And the proposed budget includes a $20 million fund
for democracy programs aimed at Cuba,
which was the same level of funding as 2021.
So, you know, what are some of these democracy promotion programs
that creative associates,
International and USAID have implemented in Cuba.
There was one where they sort of funded hip-hop dissidents, and it was like a two-year project
that started in 2009, and it was part of these series of projects that contracted, that USA
contracted through Creative Associates, and they were designed as cultural initiatives that would
slowly begin injecting more and more political and anti-government messaging into their work.
So this DC-based development firm, Creative Associates, it had a contract with USAID in which
they, Creative, hired a Serbian music producer who recruited a hip-hop group to infiltrate the
underground hip-hop scene in Cuba to spread anti-government messages.
This hip-hop group was called Los Alianas, and the contractors would seek out Cuban musicians in hopes of boosting their visibility and stoking of movement of fans to challenge the government.
And so what they would do would, like they would find, like, other hip-hop groups to promote.
They would organize music festivals.
Sometimes they would even try and infiltrate other music festivals.
And so this project was really modeled after the students' protest concerts in Serbia in the early 2000s,
which started out as purely cultural, but gradually added more and more political messaging into their work.
So that in the end, basically any band that was playing at these protest concerts were saying,
you know, we need to get rid of this government.
You guys can do it.
come on, come on. And so this hip hop dissonant program, the Cuban government eventually got
wind of it. And I think like a few of the contractors were arrested. And then the main hip hop group
that was working with this project, Los Aldeanos, they eventually left for Florida after saying
that the Cuban government made it basically impossible for them to work. And these other
musicians that USA contractors were working with also left the country or stopped performing
because the Cuban government just cracked down on this program. So I think that program ended in
2012. But another project that Creative Associates and USAID collaborated on was this like sort of like
Twitter that
that they
created in Cuba
and it was called Zunzuneo
and creative
was contracted by
USA to create this Cuban
social media network that was like
sort of supposed to be like a
bare bones Twitter
and it was
through cell phone text messaging
and the U.S. government
sort of covertly developed
the service as a long-term strategy to encourage Cuban youths to revolt against the Cuban government
and they were hoping that they would, that these youth would foment kind of a Cuban spring.
Because this program, I think, was implemented around the time of the Arab Spring.

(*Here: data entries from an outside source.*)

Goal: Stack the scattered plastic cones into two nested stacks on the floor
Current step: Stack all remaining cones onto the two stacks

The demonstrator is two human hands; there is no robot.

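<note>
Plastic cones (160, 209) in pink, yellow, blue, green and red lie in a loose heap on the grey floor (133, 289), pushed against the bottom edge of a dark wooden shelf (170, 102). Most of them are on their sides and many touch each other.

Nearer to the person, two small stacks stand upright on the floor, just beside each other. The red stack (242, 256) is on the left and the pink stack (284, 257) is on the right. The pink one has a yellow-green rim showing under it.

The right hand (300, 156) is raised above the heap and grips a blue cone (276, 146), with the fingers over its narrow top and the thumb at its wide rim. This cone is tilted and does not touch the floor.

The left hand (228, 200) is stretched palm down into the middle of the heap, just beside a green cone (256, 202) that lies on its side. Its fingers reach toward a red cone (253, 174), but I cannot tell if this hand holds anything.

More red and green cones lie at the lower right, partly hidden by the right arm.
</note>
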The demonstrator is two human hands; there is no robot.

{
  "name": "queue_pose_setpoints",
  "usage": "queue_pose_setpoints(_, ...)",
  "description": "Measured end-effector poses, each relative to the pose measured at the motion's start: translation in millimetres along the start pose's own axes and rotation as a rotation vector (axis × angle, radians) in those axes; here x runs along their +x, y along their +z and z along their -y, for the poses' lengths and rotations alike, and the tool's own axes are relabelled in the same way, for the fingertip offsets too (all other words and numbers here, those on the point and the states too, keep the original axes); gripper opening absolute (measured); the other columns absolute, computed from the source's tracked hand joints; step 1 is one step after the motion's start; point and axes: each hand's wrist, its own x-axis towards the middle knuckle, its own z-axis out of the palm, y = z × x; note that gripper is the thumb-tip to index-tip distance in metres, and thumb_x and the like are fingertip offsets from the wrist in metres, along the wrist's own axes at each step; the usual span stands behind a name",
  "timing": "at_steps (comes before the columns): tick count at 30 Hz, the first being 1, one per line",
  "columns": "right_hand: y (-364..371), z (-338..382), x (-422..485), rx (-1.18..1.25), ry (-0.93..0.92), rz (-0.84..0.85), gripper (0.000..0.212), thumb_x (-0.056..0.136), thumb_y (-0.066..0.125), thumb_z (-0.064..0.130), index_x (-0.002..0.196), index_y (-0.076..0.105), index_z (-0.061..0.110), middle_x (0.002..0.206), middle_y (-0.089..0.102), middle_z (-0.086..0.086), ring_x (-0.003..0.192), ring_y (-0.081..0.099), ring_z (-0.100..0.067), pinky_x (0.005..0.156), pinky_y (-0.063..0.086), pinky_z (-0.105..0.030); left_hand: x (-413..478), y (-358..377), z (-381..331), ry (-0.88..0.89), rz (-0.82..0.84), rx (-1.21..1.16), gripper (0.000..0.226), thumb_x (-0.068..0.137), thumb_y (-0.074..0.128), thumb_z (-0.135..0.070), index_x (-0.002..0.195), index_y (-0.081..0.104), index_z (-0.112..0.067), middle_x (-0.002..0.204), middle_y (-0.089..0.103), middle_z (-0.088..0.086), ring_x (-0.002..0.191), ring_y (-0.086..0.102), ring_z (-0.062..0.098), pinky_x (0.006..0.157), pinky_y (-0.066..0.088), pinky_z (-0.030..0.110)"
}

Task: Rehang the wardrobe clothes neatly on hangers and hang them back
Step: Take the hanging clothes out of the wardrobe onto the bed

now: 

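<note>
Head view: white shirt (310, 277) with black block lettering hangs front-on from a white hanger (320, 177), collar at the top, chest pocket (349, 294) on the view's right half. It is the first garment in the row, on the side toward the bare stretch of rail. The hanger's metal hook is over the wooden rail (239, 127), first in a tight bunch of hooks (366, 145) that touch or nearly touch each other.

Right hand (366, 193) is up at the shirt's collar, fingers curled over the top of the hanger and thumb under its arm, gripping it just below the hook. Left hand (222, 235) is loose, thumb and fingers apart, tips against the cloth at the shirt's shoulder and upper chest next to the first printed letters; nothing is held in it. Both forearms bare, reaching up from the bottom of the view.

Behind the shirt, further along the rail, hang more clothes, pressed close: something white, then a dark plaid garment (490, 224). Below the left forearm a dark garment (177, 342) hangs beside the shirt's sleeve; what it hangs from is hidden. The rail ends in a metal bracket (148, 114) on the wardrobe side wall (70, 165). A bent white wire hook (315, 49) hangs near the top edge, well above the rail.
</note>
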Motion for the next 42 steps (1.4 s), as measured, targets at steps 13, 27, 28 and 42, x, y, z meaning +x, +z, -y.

So they were
hoping that something like that would happen in Cuba. So while conceiving of this operation,
you know, like journalists have looked through multiple documents to, like, research this
Zunzunea project. And U.S.A. staff had pointed out that text messages had mobilized
mobs and political uprisings in the Philippines and other countries. And they also pointed
to the case of Iran. And USAID noted that U.S.A. noted that.
that social media's role played a really important part following the disputed election of then
President Mahmoud Ahmadinejad in June of 2009.
And they actually saw, you know, social media and text messaging as a really important foreign
policy tool through which they could, you know, like do regime change operations.
So Zunzuneo, it was set up, I think, like, in 2009, 2010, and at one point it had maybe like 20, 30,000, 40,000 users.
And USAID was actually gathering the users' private data in hopes of using it for political purposes.
So they were collecting users' gender, age, and then, you know, like receptiveness.
and also their political tendencies and sort of judging, you know, like how, how, like, well
they could be used as political activists.
So documents show that the U.S. government plan to build a subscriber base through, like,
non-controversial content, news messages about soccer, music, hurricane updates, weather,
so on, so on and so forth.
And their plan was that, like, once this, like, social media network reached a critical
mass of subscribers, it would, again, like the hip-hop program, switch to more political
content that was aimed at fomenting and uprising.
So I think for the most part, that program was unsuccessful.
and USA decided to shut down the program in 2012
when a government grant ended.
And then, like, the third project that Creative Associates and USA collaborated on
was what was called the Travelers Project in Cuba.
And it ran from, like, October of 2009 to September of 2012.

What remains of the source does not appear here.